Seguramente Graciela Fernández Meijide, integrante supérstite de la Conadep, recordará la incomodidad que se suscitó en ese grupo de destacadas personalidades cuando Favaloro se disgustó sin reservas por la noticia de que el presidente Alfonsín había recibido en la Casa Rosada a la expresidenta Martínez de Perón.

La tercera y última mujer de Perón se hallaba ansiosa en 1984 por recuperar ingresos y bienes que había perdido durante el gobierno militar. Alfonsín la recibió en su despacho oficial según la información que molestó a Favaloro, quien acaso se hallaba al tanto de las inquietudes personales de la expresidenta y de lo que esto supondría para el Estado. Hubo al respecto una carta crítica de Favaloro a Alfonsín. Lo que menos trascendió fue un segundo encuentro, íntimo, en Olivos, de “Isabelita” con el Presidente y su señora, gran señora, María Lorenza Barreneche. Ya a punto de partir en el automóvil que la había llevado a Olivos, “Isabelita” llamó a José Ignacio López, vocero de Alfonsín, y le pidió: “Cuide, por favor, al Presidente”.

Para honrar la figura de Favaloro alcanza con lo que consta a todos sobre su vida. Sobran, sin ir más lejos, elementos de juicio para imaginar las náuseas que los hechos aberrantes de la política argentina de estos días habrían provocado en esta eminencia científica de la Argentina; en este hombre taciturno, con rasgos melancólicos y rictus de una amargura estructural que tan bien se reflejan en la estampa que lo retrata en el hall central del Instituto de la avenida Belgrano.

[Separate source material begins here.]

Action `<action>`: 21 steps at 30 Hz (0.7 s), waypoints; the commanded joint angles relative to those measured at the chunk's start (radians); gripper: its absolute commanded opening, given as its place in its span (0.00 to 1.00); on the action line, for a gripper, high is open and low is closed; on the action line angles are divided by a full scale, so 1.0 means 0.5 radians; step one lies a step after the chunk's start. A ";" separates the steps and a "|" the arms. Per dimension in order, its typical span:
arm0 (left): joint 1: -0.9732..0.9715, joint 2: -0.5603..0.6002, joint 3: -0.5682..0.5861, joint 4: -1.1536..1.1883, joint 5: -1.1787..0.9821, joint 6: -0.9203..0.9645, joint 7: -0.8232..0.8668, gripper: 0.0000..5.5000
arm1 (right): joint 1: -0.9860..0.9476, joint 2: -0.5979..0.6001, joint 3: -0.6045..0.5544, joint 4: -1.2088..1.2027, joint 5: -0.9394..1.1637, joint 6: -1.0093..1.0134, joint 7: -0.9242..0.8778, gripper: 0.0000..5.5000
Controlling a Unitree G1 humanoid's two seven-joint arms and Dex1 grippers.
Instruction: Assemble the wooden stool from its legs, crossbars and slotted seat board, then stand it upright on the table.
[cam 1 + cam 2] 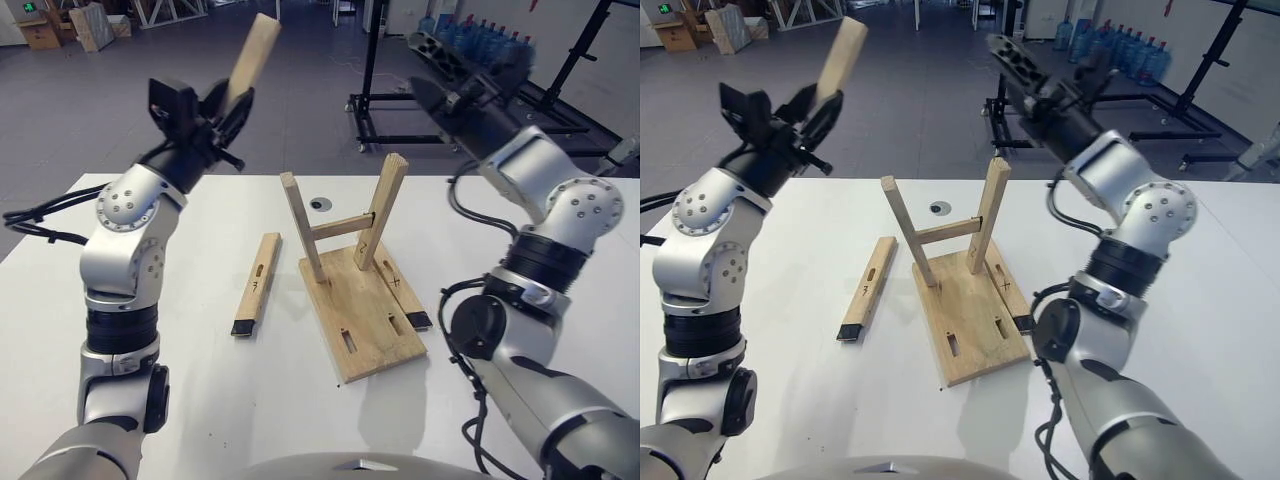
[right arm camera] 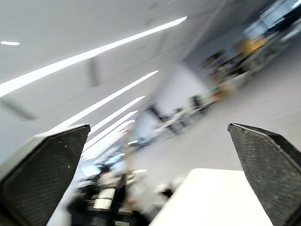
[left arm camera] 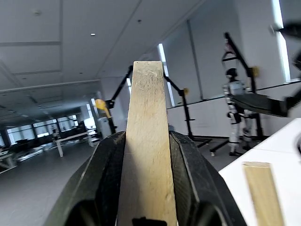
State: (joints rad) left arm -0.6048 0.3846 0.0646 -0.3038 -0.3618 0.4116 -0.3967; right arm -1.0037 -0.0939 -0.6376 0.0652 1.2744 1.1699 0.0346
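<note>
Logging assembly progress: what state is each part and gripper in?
seat board: lying flat on the table
two legs: upright in board, joined by crossbar
loose leg: lying on table
loose bar: lying at board's right edge
left gripper: shut on held leg, raised
right gripper: open, empty

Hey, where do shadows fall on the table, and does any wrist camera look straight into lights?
Left eye view: a soft shadow spreads from the seat board toward the robot over the table. Right wrist view: bright ceiling strips glare above the open right end effector.
</note>
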 commanded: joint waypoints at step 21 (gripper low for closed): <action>0.078 -0.153 -0.248 -0.093 -0.009 0.094 -0.080 0.23 | 0.160 0.275 0.428 0.025 0.268 -0.424 -0.437 0.98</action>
State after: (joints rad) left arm -0.5777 0.3007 -0.0629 -0.3461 -0.3780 0.4468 -0.4382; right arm -0.9368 0.0546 -0.4329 0.0881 1.4012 0.9676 -0.1717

Con un país descaradamente más corrupto que el de hace veintitrés años, la estampida trágica de aquel tiro en la siesta sabatina de finales de julio de 2000 ha estado lejos de suscitar una reacción edificante en la conciencia argentina. Acaso, vaya a saberse, lo haga ahora de una vez por todas, sin que importe tanto el tiempo histórico desperdiciado.

También tardó en reaccionar en su tiempo la medicina que se horrorizaba a fines de 1967, artículo tras artículo en las páginas de La Nación, por el primer trasplante de corazón, el de Christiaan Barnard, en Johannesburgo, y que debió resignarse a breve plazo a esa y a más revoluciones innovadoras como las de René Favaloro.

Después vinieron otros grandes creadores y maestros, de la talla de Juan Carlos Parodi, con la endoprótesis aórtica, y Julio César Palmaz, con el stent coronario. El hombre, ser inacabado, termina celebrando al fin el don perfeccionista que lo mejora, despojándose, tarde o temprano, de las trabas al progreso por más enquistadas que se hallen en la sociedad anestesiada entre rutinas, como aquella de la convivencia prolongada con las fuerzas del mal.

Anótenlo las mafias que se han adueñado hace tiempo de la Argentina. Por más que ni siquiera alguien, habiendo sido René Favaloro, haya logrado vencerlas en el extenuante, desconcertante tiempo que llevamos de decadencia nacional.